A-PHY and the disposable endoscope trend

[Image courtesy of Valens Semiconductor]

A-PHY was originally designed to miniaturize the serializer, transferring the digital processing to the deserializer. This is perfect for the disposable endoscope architecture, with a miniature, low-power, low-cost serializer in the disposable section of the endoscope and the smart deserializer in the non-disposable section.

 

A final benefit provided by the A-PHY standard for disposable endoscopes is easier manufacturability. Splitting the endoscope into a variety of assembly elements could lead to significant manufacturing cost reductions. Instead of producing the endoscope as a whole, manufacturers could separately produce the optical head, insertion tube, handler/control-section, and the connection cord, with simple assembly at the end of the process. The A-PHY standard is robust enough to handle the many in-line connectors that this kind of manufacturing process would require.

An image showing the components of a high-resolution, disposable, easy-to-manufacture endoscope.

[Image courtesy of Valens Semiconductor]

The MIPI A-PHY standard is available for the medical device industry, with a variety of silicon vendors offering A-PHY compliant serializer/deserializer (SerDes) solutions.

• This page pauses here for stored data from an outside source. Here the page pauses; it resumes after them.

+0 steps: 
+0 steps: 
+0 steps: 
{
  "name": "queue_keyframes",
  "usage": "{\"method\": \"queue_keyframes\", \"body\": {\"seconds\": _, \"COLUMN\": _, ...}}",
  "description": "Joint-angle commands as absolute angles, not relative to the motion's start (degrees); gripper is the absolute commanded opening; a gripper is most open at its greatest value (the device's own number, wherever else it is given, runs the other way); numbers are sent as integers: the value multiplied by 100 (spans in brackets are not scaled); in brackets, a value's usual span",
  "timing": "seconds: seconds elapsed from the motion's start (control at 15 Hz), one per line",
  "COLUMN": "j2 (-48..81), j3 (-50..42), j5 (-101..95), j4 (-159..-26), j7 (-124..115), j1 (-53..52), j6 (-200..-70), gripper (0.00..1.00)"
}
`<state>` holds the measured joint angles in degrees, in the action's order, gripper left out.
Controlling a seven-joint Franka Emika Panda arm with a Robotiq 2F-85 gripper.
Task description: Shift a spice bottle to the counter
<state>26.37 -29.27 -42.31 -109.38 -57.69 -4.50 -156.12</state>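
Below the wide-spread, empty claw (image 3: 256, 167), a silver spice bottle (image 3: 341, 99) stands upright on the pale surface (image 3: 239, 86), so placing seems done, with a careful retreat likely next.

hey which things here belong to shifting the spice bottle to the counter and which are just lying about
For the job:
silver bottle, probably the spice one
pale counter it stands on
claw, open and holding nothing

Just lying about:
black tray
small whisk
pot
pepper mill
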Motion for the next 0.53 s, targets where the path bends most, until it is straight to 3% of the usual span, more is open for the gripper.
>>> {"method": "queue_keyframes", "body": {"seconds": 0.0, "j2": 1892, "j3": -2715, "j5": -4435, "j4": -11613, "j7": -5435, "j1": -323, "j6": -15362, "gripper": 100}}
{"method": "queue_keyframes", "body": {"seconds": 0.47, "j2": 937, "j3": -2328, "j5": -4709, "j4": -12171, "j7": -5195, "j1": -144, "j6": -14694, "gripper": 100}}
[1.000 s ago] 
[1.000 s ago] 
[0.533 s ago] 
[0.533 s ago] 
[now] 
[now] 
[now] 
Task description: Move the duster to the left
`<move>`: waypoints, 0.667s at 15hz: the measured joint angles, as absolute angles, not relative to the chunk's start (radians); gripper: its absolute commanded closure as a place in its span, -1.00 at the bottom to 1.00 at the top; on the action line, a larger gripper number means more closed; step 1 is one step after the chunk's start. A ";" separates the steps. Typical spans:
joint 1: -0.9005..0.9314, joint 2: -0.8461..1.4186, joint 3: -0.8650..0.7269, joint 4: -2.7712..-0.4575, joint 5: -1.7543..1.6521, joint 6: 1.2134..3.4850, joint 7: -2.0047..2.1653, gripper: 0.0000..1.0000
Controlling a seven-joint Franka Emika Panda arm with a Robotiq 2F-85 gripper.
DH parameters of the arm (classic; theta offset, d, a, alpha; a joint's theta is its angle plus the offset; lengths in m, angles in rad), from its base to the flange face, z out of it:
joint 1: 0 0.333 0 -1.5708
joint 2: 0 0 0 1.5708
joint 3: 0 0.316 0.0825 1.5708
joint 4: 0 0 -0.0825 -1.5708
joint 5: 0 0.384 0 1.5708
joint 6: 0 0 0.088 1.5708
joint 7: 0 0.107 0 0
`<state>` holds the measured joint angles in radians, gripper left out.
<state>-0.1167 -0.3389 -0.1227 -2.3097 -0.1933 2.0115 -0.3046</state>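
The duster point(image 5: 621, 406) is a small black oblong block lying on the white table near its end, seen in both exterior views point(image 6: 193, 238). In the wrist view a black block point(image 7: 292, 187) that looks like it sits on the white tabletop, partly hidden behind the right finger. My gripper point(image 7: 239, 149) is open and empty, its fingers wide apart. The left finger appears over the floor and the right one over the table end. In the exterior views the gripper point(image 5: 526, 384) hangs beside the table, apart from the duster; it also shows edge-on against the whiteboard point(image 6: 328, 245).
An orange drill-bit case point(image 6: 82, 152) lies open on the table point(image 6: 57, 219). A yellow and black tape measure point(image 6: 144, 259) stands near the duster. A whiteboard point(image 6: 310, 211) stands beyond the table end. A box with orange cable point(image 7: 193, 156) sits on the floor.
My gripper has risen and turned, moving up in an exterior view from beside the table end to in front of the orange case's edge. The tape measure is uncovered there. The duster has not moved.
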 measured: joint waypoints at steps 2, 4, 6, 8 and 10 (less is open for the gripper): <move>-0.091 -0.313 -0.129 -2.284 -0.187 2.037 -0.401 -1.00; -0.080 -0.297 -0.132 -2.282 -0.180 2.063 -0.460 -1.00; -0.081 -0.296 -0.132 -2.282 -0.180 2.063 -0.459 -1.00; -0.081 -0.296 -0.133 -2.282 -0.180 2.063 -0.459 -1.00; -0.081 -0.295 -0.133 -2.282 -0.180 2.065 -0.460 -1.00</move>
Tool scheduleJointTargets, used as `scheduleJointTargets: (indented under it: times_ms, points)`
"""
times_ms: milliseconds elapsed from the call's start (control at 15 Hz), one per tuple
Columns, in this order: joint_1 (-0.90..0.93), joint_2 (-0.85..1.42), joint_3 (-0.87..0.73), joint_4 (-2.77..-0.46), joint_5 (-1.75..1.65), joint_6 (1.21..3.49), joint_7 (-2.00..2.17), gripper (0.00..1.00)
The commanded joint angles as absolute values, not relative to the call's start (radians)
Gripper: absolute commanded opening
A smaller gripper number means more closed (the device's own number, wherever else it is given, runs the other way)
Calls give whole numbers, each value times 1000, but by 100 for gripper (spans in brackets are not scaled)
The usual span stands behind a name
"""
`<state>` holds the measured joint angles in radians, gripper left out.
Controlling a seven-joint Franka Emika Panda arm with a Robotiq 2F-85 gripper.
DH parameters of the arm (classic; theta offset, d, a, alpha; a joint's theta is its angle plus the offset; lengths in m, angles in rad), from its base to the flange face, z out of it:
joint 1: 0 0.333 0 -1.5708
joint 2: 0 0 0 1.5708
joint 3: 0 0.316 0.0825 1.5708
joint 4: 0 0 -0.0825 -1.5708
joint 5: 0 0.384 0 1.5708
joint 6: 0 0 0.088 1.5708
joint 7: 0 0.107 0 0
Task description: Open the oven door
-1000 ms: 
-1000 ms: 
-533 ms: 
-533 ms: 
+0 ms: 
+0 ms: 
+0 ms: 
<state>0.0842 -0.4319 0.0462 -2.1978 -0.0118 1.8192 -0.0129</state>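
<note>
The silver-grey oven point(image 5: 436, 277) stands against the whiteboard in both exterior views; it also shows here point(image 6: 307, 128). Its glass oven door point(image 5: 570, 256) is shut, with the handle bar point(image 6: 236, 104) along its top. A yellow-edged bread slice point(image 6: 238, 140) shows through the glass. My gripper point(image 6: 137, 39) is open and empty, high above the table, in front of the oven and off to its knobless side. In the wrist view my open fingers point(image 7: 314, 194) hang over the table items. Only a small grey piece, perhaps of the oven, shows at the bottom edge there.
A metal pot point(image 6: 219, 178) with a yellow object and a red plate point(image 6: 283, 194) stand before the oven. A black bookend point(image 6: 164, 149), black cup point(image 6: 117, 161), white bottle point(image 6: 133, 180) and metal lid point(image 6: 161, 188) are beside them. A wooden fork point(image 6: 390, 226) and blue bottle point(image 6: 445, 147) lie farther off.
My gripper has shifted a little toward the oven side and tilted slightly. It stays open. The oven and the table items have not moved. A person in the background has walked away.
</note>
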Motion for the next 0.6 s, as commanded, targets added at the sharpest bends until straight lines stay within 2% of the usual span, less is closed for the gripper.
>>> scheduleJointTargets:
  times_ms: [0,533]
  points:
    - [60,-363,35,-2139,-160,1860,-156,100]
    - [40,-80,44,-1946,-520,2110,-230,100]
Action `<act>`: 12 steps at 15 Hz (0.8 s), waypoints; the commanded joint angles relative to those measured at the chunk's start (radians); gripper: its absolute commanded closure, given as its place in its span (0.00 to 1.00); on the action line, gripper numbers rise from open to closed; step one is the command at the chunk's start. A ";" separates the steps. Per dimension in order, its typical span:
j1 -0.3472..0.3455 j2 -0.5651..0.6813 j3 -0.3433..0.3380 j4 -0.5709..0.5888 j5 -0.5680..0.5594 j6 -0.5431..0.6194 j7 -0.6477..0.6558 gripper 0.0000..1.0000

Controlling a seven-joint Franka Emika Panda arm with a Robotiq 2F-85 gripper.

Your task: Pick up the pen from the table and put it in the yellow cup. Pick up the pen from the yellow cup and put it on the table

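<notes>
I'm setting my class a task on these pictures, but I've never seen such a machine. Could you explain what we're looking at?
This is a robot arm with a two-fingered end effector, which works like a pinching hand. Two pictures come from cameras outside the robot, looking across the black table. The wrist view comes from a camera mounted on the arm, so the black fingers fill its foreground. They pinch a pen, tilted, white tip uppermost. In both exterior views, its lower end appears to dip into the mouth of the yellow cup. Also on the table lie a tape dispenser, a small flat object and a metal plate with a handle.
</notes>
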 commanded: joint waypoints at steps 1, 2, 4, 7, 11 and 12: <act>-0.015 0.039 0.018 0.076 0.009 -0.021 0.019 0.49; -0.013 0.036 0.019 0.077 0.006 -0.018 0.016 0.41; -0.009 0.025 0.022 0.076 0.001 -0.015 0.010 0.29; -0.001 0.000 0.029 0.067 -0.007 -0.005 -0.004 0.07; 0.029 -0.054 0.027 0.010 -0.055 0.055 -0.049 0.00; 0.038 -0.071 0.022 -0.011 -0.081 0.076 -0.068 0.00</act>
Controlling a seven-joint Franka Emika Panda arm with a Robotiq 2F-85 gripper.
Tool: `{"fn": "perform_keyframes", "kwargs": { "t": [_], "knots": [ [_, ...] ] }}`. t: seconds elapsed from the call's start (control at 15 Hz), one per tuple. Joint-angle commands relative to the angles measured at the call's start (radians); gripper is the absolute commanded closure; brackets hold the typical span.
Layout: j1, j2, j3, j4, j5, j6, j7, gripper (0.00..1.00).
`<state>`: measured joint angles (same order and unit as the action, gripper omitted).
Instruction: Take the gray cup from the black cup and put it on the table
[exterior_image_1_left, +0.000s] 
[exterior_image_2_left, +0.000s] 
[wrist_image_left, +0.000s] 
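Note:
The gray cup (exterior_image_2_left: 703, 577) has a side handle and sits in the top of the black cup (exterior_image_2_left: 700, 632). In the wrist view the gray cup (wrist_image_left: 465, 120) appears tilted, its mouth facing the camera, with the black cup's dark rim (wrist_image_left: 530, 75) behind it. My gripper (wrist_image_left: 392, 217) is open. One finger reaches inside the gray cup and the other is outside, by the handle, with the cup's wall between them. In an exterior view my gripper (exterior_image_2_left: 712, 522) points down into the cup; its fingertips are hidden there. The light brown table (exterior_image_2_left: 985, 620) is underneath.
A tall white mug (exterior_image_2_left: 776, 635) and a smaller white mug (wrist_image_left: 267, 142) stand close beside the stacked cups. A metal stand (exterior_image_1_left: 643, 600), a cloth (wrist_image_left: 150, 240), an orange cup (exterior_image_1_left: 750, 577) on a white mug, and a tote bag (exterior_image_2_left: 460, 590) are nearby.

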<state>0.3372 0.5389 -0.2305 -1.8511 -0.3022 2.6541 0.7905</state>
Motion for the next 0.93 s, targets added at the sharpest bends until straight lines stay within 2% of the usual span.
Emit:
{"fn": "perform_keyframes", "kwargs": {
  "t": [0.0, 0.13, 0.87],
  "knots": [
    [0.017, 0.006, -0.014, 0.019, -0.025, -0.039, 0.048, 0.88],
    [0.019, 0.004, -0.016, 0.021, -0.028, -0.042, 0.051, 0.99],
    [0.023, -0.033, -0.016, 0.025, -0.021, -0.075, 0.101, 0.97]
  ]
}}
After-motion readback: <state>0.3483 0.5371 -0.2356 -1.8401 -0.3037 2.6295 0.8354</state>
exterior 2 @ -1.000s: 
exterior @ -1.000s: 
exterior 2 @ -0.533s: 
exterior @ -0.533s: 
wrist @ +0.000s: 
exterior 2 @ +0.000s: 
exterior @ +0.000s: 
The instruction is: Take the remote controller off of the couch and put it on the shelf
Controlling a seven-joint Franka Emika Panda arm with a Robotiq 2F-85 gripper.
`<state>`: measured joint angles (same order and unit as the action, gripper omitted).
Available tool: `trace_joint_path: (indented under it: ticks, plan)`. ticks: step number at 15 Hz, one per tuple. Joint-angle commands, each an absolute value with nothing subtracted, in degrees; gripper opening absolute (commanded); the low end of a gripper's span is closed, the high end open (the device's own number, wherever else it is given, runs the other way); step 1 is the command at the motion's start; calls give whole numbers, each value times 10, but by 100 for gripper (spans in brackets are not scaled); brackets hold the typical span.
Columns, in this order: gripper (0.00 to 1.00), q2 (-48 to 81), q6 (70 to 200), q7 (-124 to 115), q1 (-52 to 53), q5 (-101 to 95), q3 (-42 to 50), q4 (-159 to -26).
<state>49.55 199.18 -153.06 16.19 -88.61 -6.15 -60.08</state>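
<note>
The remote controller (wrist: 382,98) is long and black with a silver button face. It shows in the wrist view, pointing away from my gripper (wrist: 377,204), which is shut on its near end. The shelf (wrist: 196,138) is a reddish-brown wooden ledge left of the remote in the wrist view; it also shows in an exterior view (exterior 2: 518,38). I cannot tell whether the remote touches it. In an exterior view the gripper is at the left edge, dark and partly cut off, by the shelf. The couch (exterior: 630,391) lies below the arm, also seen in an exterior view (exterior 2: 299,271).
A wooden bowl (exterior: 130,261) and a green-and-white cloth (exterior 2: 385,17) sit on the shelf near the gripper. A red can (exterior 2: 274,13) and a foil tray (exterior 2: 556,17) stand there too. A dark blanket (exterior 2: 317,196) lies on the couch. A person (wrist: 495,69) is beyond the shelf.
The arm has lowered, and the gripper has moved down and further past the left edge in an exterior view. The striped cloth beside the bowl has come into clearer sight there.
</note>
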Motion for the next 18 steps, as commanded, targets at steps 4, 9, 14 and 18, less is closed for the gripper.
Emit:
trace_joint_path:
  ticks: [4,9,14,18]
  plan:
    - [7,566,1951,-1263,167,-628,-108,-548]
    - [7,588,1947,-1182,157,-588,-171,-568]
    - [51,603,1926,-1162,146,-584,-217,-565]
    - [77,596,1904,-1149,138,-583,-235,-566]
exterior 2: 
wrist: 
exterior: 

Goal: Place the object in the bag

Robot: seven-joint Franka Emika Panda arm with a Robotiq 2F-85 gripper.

Valens Semiconductor was the first company to release to market an A-PHY-compliant chip, and we are moving forward with various engagements on medical endoscopes. Some are preparing for clinical trials, while others are readying to seek FDA approval.

From the feedback we’re receiving from our endoscope customer and partners, our automotive-grade A-PHY-compliant chips could be exactly what is needed to deliver high-resolution disposable endoscopes to the medical industry.

A photo of Eyran Lida, co-founder and CTO of Valens Semiconductor.

Eyran Lida [Photo courtesy of Valens Semiconductor]

 

Eyran Lida is the co-founder and CTO of Valens Semiconductor, overseeing the company’s technology strategy. With 33 years of experience in communication systems software and 85 U.S. patents, Lida is an international expert in wireline hardwired DSP modem design and one of the lead technical contributors to the MIPI A-PHY standard.